Factor 2y out of the terms in the radical and bring them out of the radical and out of the integral so that you have exp(theta) + c in the radical. I would then see if a substitution would work.

 

[squaremeplz]

ok so following ur suggestion i did

[tex] x' = \frac {1}{\sqrt{2y}} * \int \frac {d\theta}{\sqrt{\int exp(\theta)d\theta}} [/tex]

[tex] x' = \frac {1}{\sqrt{2y}} * \int \frac {d\theta}{\sqrt{ exp(\theta)+c}} [/tex]

then i use the identity for int 1/sqrt(theta^2 + a^2) that is

[tex] x' = \frac {1}{\sqrt{2y}} * ln | exp(\theta/2) + \sqrt{exp(\theta) + c} | + a [/tex]

but when i try to solve for theta, i don't know how to reduce the exp to fit the form of the solution the book gives for exp(theta)

 

[Mark44]

Not sure if this will help, but the integral formula you used can be expressed another way.
[tex]\int \frac{dx}{\sqrt{x^2 + a^2}}~=~sinh^{-1}(x/a) + C[/tex]

One thing I've been bothered by is treating y as if it were a constant in the integration with respect to theta.
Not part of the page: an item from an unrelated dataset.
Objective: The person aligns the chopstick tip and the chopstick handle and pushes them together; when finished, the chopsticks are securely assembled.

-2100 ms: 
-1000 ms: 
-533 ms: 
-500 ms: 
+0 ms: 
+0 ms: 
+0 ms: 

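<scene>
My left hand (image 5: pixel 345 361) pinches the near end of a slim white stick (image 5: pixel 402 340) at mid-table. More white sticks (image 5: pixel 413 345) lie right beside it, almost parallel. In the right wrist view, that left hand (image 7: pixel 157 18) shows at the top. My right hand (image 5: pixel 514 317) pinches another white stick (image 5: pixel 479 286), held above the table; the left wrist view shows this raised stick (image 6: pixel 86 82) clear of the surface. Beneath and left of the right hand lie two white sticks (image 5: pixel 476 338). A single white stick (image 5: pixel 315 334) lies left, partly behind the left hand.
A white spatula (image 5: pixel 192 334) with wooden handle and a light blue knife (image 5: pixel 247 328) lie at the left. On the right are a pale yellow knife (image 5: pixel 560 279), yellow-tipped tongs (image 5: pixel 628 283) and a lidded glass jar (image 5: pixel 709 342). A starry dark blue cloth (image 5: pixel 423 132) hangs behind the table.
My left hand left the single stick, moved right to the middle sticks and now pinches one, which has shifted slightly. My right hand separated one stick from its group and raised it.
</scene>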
You have theta = f(y, x'), and in the other thread you said that y = x/x'.

 

[squaremeplz]

hey mike, thanks so much for your hlep. yes that identity definitely helps.

please try to ignore the other post

y here is known as the frank-kamenetskii parameter

[tex] y = \frac {E}{RT^2_a} \frac {Q}{h} *r^2*z*exp(-E/RT_a) [/tex]

now, the r^2 in the y comes from x' = x/r

this is the substitution to drop the units of x, where r can be the half width or radius of a cylinder.

specifically, by the chain rule

[tex] \Delta x' = r^2 \Delta [/tex]

Quoting the book, In the simplest problems, the boundary condition is \theta = 0 at the surface, and the critical condition reduces to [tex] y = const = y_c_r_i_t [/tex] since neither in the equation nor in the boundary condions are there any parameters other than y.

So i think its ok to factor out y, no?

 

[Mark44]

That's Mark...
You have [tex] \Delta x' = r^2 \Delta [/tex]
Don't you mean this?
[tex] \Delta x' = \Delta r^2[/tex]
Based on what you said about y, sounds like you can move it out of the integral.

 

[squaremeplz]

sorry, mark :)

I still don't get the same answer as in the book

I did

[tex] x' = \frac {1}{\sqrt{2y}} * sech^-^1 (\frac {exp(\frac {\theta}{2})}{\sqrt{c}}) + a [/tex]

when I solve for [tex] exp(\theta) [/tex] i get

[tex] exp(\theta) = c* sech^2(\sqrt{2y}*x' + a) [/tex]

then

[tex] exp(\theta) = \frac {2c}{cosh^2 (\sqrt {2y}*x' + a)} [/tex]

the only problem now are the constants, the book has

[tex] exp(\theta) = \frac {a}{cosh^2 ( \sqrt {\frac {ay}{2}}*x' \frac {+}{-} b)} [/tex]

im confused why they have +/- and why it is sqrt(ay)/2

 

[Mark44]

1/cosh^2(x) = sech^2(x)

 

[squaremeplz]

[tex] exp(\theta) = \frac {2c}{cosh^2 (\sqrt {2y}*x' + a)} [/tex]

the only problem now are the constants, the book has

[tex] exp(\theta) = \frac {a}{cosh^2 ( \sqrt {\frac {ay}{2}}*x' \frac {+}{-} b)} [/tex]

im confused why they have +/- and why it is sqrt(ay/2)

 

[Mark44]

Got me, so that looks like something you'll have to puzzle out...

 

[squaremeplz]

alrighty

well, thanks again for getting me this close. great help :)